Robert Lalonde O.C. (born 22 July 1947 in Oka, Quebec) is a Canadian actor and writer. He won the Governor General's Award for French-language fiction at the 1994 Governor General's Awards for Le Petit aigle à tête blanche. He was also nominated in 1989 for Le Diable en personne, in 1993 for Sept lacs plus au nord, in 2007 for Espèces en voie de disparition and in 2014 for C'est le cœur qui meurt en dernier.

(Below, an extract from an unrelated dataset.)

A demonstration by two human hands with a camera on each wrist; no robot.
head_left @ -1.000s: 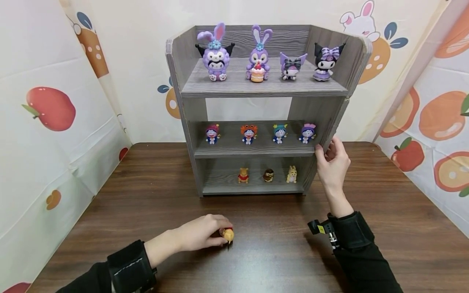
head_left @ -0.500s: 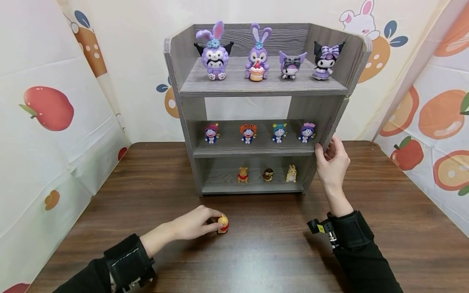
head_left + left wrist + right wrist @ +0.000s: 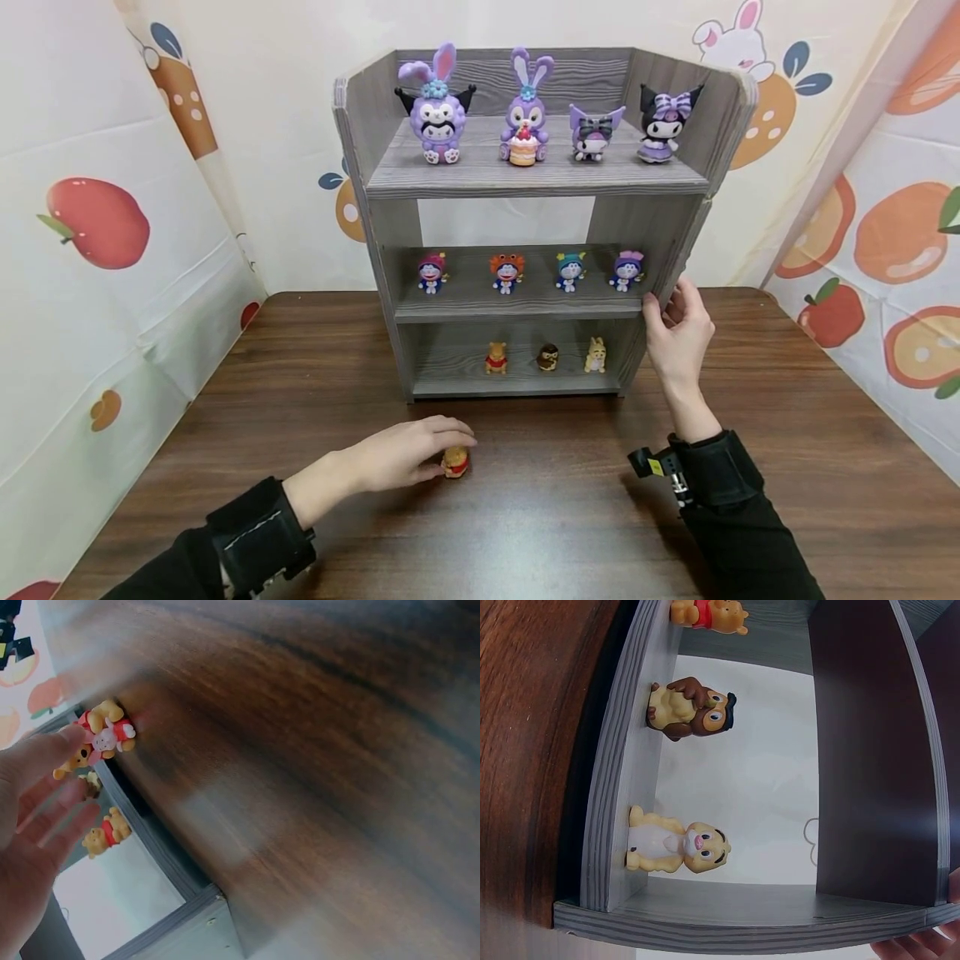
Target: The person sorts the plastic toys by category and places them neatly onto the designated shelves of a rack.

Lalonde film and television roles as an actor have included The Saracen Woman (La Sarrasine), Lilies, Looking for Alexander (Mémoires affectives), Shake Hands with the Devil, Bittersweet Memories (Ma vie en cinémascope), Séraphin: Heart of Stone (Séraphin: Un homme et son péché), Les Rescapés and Ville Neuve.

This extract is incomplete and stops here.